All of you are aware of the DQ Week

Annual Premier Reseller surveys we completed a couple of months back.

Many of you would also probably be aware of our sister publication

Dataquest's annual survey called Top20. As surveys that capture the

financial information of all sorts of IT companies and channel

partners, these are unique exercises in the annals of publishing

anywhere in the world. As many of you would be aware of my Dataquest

background, for many months of 2010, I have been traveling across the

country, meeting many of the top IT companies and channel partners

trying to gather information for the surveys.
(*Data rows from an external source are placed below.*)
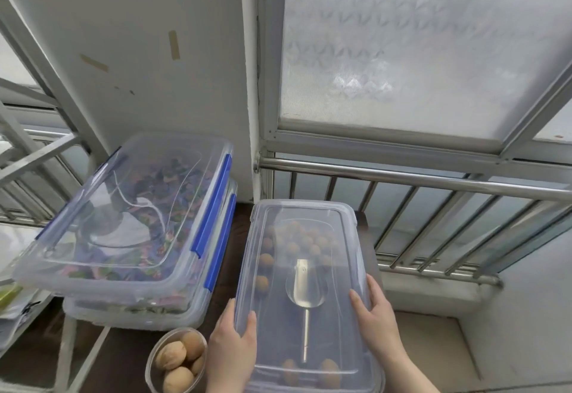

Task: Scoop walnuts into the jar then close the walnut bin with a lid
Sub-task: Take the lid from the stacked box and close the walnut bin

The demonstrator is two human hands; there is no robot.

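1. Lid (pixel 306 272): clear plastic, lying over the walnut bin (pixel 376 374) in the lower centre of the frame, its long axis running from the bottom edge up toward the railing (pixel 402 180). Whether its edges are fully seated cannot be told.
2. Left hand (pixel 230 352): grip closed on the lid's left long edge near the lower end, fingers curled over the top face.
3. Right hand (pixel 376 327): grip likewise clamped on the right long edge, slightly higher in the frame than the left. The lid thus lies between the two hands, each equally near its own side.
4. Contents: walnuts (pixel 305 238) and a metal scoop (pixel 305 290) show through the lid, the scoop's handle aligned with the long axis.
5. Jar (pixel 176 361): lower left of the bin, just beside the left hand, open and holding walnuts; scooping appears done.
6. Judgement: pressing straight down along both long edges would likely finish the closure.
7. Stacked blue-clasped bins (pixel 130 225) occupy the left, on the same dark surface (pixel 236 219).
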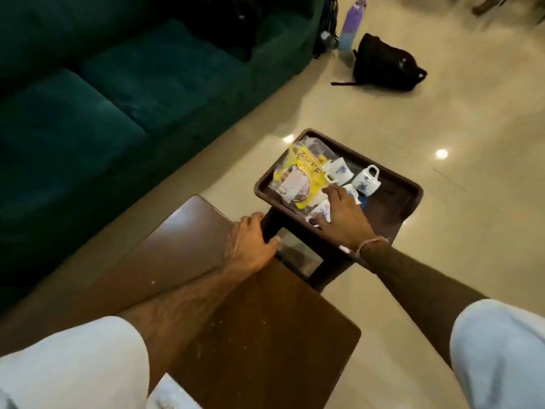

Even as the industry and most of the

companies attempt to come out of the recessionary ennui, one common

observation for most of them has been their increasing dependence on

the potential of the Indian government vertical. While most

companies, ranging from hardware to software to IT services, were

plunged in probably the worst crisis in their relatively short life,

it was the increasing automation initiatives of the government, plus

its relative insulation from slowdown that made it such an attractive

proposition for most IT companies.


That the Indian government has finally

opened up on the technology automation front, both in terms of budget

as well as complexities of the adoption, is great news indeed for the

Indian IT industry and all its stakeholders. But at the same time

while it is making me happy and excited, I am feeling equally sorry

and apprehensive; and worse still, it is often leaving me

flabbergasted when I contemplate the opportunity lost.


So what's causing these mixed emotions,

and what do I mean by opportunity lost? With all sorts of IT vendors,

ranging from hardware or software majors to services biggies,

partnering the government on various e-government initiatives, I

would have expected the quality and availability of citizen-centric

services would improve manifold. Unfortunately, that does not seem to

be the case; worse;while IT was supposed to improve transparency and

quality of certain services, the effect has been, on the contrary,

worse. Now, neither the industry officials nor

the government bureaucrats are able to explain to me why this is

happening. Be it hardware majors like Dell, Cisco or HP, software

specialists like SAP or Oracle and even export-oriented services

players like Infosys, Cognizant or Mindtree are jumping into the

government bandwagon; all of them are swearing by the utmost

potential. But considering the strong corporate governance ethics and

measures these companies posses and what they bring to the table in

deals in other sectors, why is not the improvement getting passed on

to the e-gov functions they are handling? On the contrary we are

witnessing

instances like 3i Infotech, who were the empowered provider for CSC

services across a host of states, voluntarily giving them up,

complaining about the lack of transparency and the quantum of

corruption still involved. That they are willing to take a hit on

their topline in doing so is a sad indictment of the state of

affairs. Does that mean that conformance to the stringent parameters

that operate within an IT company is losing out to the debilitating

ailments that still pervade the very fabric of our government? Now, one

implied benefit of

e-governance was supposed to be the influence the workings of these

IT companies would have on the functioning of the administration. The

various checks and balances, the stringent productivity measures, the

ability to complete projects in a time-bound manner and most

importantly to imbibe the innate professionalism seemed to be the

biggest benefits for the government. But if these do not happen, it

is not just opportunity lost for all the stakeholders, but worse it

would be tantamount to regression of Indian administration. For the

Indian IT companies, it will be

the loss of a potentially lucrative revenue stream in the short run.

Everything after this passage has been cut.